Tuesday, 19 Nov 2024

Putin confirms Russia's fire-hit submersible was nuclear-powered

The confirmation comes three days after the vessel caught fire during a secret mission near the Arctic, killing 14 men.

    President Vladimir Putin has disclosed for the first time that the Russian Navy’s deep-sea submersible vessel that caught fire three days ago, killing 14 seamen, was nuclear-powered.

    Putin met on Thursday with Minister of Defence Sergei Shoigu, who had returned from the Navy’s Arctic base of Severomorsk, and asked him about the submersible’s nuclear reactor.

    Shoigu said the reactor is “completely isolated now” and “in full working order”.

    The blaze erupted in the vessel’s battery compartment and spread, Shoigu said in televised remarks.

    The defence ministry earlier said 14 people have been killed and that there was an undisclosed number of survivors.

    Details remained scarce about the fire and the ship, which was on a mission to measure sea depths in Russia’s territorial waters in the Barents Sea.

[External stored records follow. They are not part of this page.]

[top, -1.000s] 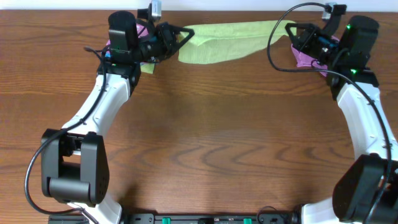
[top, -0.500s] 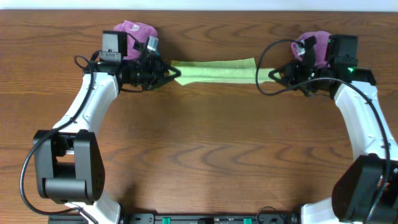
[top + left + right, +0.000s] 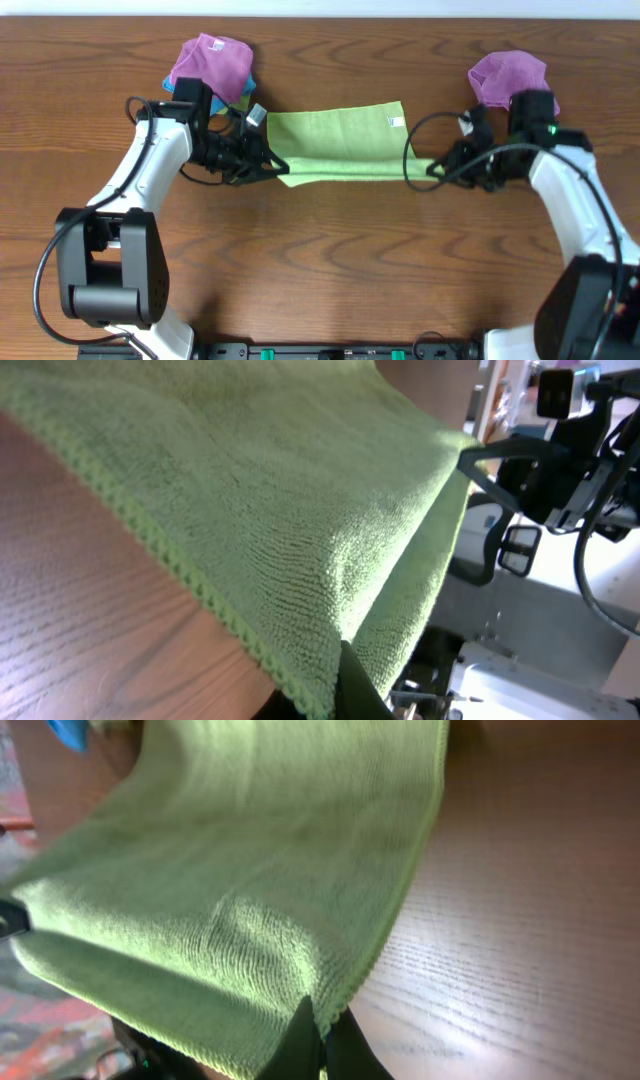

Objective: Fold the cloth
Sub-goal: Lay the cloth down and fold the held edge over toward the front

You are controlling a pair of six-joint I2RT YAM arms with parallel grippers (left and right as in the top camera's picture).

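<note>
The lime-green cloth is stretched between my two grippers over the back half of the table, its far part lying on the wood and its near edge lifted. My left gripper is shut on the cloth's near left corner. My right gripper is shut on the near right corner. In the left wrist view the cloth fills the frame and runs down into the dark fingers. The right wrist view shows the cloth pinched between the fingers at its hemmed edge.
A purple cloth lies at the back left on top of a blue cloth. Another purple cloth lies at the back right. Brown wooden table stretches toward the front.
Both grippers have pulled the cloth from the table's back edge toward the front. It has spread from a narrow bunched strip into a wider sheet, and the purple cloths are now uncovered.
</note>
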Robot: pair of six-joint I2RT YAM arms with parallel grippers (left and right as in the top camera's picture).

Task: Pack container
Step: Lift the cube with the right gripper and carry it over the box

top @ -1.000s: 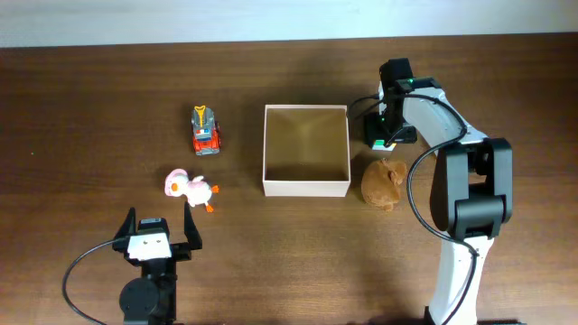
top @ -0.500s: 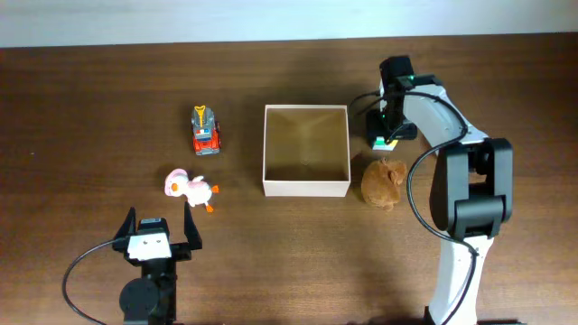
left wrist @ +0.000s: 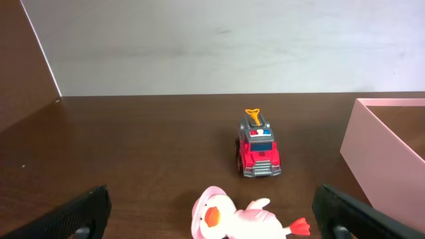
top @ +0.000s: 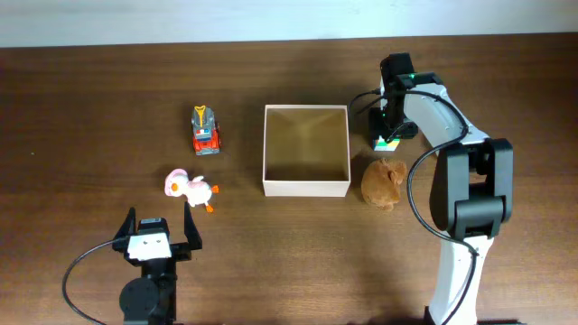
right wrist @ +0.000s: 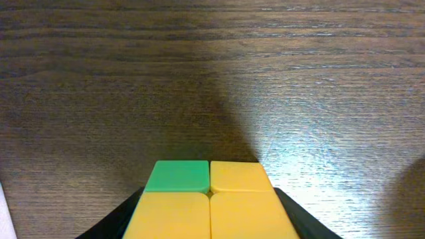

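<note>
The right fingers (right wrist: 109,229) flank the puzzle cube (right wrist: 209,202), grip seemingly unfinished; lifted early, it may slip. The left fingers (left wrist: 83,216) gape empty.

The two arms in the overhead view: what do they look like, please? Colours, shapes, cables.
The left arm is black, with a white block behind the left gripper and a looping cable, also black, beside it. The right arm has white links, black joints, a thin cable and a small green light near the right gripper.
</note>
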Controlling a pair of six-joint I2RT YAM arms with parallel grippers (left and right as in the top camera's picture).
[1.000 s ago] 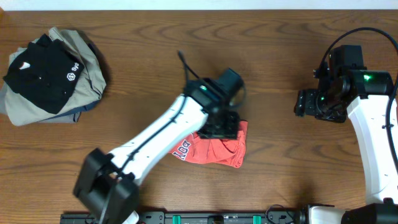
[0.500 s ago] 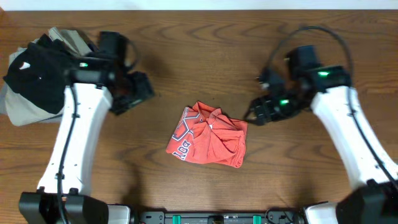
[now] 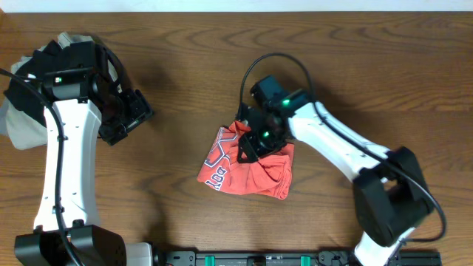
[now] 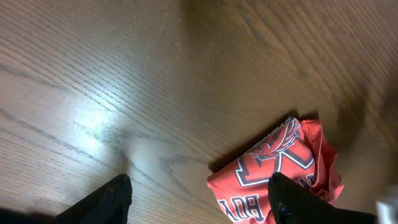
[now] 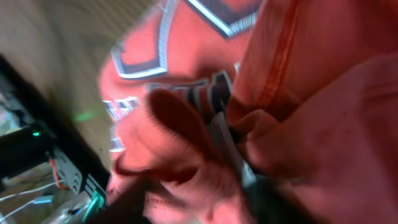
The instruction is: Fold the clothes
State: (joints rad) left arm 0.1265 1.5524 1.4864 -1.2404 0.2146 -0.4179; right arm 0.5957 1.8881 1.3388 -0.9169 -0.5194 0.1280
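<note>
T-shirt bunched, long axis approx L-R, print end lower-left. Right gripper sunk in folds, grip can't tell; left gripper spread.

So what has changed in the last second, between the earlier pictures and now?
The left gripper left the shirt and drew back to the left, open. The right gripper came in from the right and now sits on the shirt's top edge; its grip is unclear. The shirt and the pile stayed put.
</note>
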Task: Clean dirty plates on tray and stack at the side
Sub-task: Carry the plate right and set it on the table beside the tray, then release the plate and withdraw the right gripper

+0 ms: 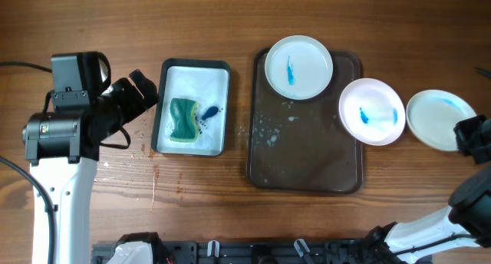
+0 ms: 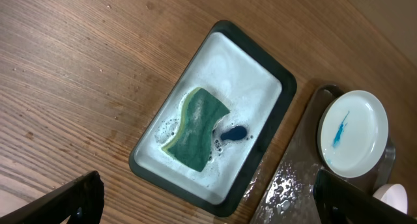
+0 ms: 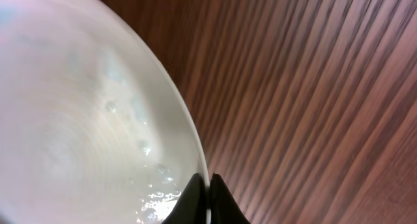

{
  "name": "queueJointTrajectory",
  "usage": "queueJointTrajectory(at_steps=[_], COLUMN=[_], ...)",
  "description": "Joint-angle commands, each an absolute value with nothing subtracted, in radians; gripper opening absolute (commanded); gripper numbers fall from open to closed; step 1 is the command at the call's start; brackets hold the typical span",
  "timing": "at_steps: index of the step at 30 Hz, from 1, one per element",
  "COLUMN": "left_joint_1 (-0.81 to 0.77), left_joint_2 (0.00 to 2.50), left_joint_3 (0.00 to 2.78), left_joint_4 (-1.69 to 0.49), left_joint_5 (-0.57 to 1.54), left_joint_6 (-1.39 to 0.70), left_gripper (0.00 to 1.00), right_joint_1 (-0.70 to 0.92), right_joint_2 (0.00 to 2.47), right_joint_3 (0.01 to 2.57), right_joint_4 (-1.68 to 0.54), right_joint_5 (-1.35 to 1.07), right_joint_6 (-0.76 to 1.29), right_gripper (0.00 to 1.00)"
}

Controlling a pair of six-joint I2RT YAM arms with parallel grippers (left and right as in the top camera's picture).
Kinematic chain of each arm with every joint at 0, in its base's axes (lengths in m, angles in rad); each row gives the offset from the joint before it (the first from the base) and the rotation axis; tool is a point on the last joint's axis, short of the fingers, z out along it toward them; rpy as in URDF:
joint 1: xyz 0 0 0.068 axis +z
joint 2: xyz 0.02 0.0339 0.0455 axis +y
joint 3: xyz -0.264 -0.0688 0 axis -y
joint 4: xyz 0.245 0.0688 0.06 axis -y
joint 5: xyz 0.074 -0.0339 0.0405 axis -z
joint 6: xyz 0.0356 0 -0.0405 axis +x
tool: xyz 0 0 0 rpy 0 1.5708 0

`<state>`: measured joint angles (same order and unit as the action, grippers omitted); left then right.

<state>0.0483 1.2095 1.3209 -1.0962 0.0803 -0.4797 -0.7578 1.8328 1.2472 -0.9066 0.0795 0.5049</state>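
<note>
Overhead, the tray (image 1: pixel 307 153) lay mid-table with the upper plate (image 1: pixel 299 67) sitting at its top end, a blue smear at its centre. The middle plate (image 1: pixel 372 111), smeared too, hung over the tray's right edge, partly above the table (image 1: pixel 230 26). The rightmost plate (image 1: pixel 437 118) rested on bare wood just beside it, off the tray, with faint blue near its rim. The right gripper (image 1: pixel 464 135) sat at that plate's right side; from its wrist view the two fingertips (image 3: pixel 189 201) were pinched nearly together on the plate's wet rim, which ran between them. The left gripper (image 1: pixel 146 103) hovered well apart from all three plates, left of the small tray (image 1: pixel 159 103) holding a sponge (image 1: pixel 184 120), its jaws spread wide around nothing
</note>
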Motion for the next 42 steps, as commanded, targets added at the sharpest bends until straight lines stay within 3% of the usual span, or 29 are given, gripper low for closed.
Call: queueJointTrajectory(at_steps=[1, 5, 11, 17, 21, 27, 30, 31, 32, 33, 42], left_joint_1=[0.056, 0.056, 0.056, 0.056, 0.056, 0.056, 0.056, 0.056, 0.056, 0.056, 0.056], left_joint_2=[1.201, 1.201, 1.201, 1.201, 1.201, 1.201, 1.201, 1.201, 1.201, 1.201, 1.201], left_joint_3=[1.336, 1.336, 1.336, 1.336, 1.336, 1.336, 1.336, 1.336, 1.336, 1.336, 1.336], left_joint_4=[-1.093, -1.093, -1.093, -1.093, -1.093, -1.093, -1.093, -1.093, -1.093, -1.093, -1.093], left_joint_5=[0.085, 0.085, 0.085, 0.085, 0.085, 0.085, 0.085, 0.085, 0.085, 0.085, 0.085], left_joint_6=[-0.479, -0.479, -0.479, -0.479, -0.479, -0.479, -0.479, -0.479, -0.479, -0.479, -0.479], left_gripper=[1.00, 1.00, 1.00, 1.00, 1.00, 1.00, 1.00, 1.00, 1.00, 1.00, 1.00], right_joint_1=[-0.736, -0.693, -0.505, -0.324, -0.312, -0.313, -0.312, -0.313, -0.313, -0.314, -0.313], right_joint_2=[1.812, 1.673, 1.563, 1.655, 1.766, 1.937, 1.973, 1.973, 1.971, 1.967, 1.838], right_joint_3=[1.241, 1.246, 1.244, 1.181, 1.179, 1.179, 1.179, 1.179, 1.179, 1.180, 1.180], right_joint_4=[-0.920, -0.908, -0.840, -0.567, -0.487, -0.474, -0.480, -0.483, -0.499, -0.519, -0.668], right_joint_5=[0.041, -0.159, -0.235, -0.064, -0.043, -0.046, -0.110, -0.112, -0.111, -0.112, -0.149], right_joint_6=[0.435, 0.347, 0.187, 0.030, -0.027, -0.053, -0.053, -0.052, -0.053, -0.052, -0.016], right_gripper=[0.47, 0.56, 0.56, 0.56, 0.61, 0.59, 0.43, 0.33, 0.12, 0.04, 0.04])
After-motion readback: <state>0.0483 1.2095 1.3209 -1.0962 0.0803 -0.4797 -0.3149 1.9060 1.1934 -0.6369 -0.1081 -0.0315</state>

    The ministry did not name the vessel, but Russian media reported it was the country’s most secret submersible, a nuclear-powered research submarine called the Losharik intended for sensitive missions at great depths.

    Mourning the dead

    Hundreds of sailors gathered on Thursday at Russia’s main naval cathedral on a Gulf of Finland island just off St Petersburg to mourn the deaths of the sailors.

    The seamen and priests – who formerly served in the navy – lit candles and took part in the prayer at the Kronshtadt Navy Cathedral.

    A photograph of the deceased sailors circulated on social media on Wednesday. Its authenticity could not be immediately confirmed, but it appeared to have been hung on the wall of a Russian military facility.

    A tribute accompanying the photograph called the men heroes and said they had served on board a nuclear-powered deep-sea submersible known by the designation AS-31.

    Shoigu told Putin that the families of the dead sailors would be fully provided for. The Russian leader, who is also commander-in-chief of the country’s armed forces, ordered him to draw up proposals to posthumously grant those who were killed state awards.

    An official investigation into the accident, likely to be shrouded in secrecy, is already under way.

    The Kommersant daily, citing unnamed sources familiar with the situation, has reported that it looks like the deadly fire was started by an electrical short circuit.

    Russia, which says the details of the submarine are classified, said the fire took place on Monday, although it was only officially disclosed late on Tuesday.

    Until Thursday, there was no official word either on whether the vessel had a nuclear reactor, despite intense interest from authorities in neighbouring Norway.

    “There has not been any formal communication from Russia to us about this,” Per Strand, a director at the Norwegian Radiation and Nuclear Safety Authority, told Reuters news agency when asked if it had been informed that the submarine was nuclear-powered.

    “We understand that they brought the situation under control quickly, under difficult conditions, and there was, as such, no nuclear incident that they were obligated to tell us about,” he added. “Still, we would have been happy to have been informed of such incidents.”

    Moscow’s slow release of information about the incident has drawn comparisons with the opaque way the Soviet Union handled the 1986 Chernobyl nuclear power station disaster and another deadly submarine accident – the 2000 sinking of the nuclear-powered Kursk submarine, which claimed 118 lives.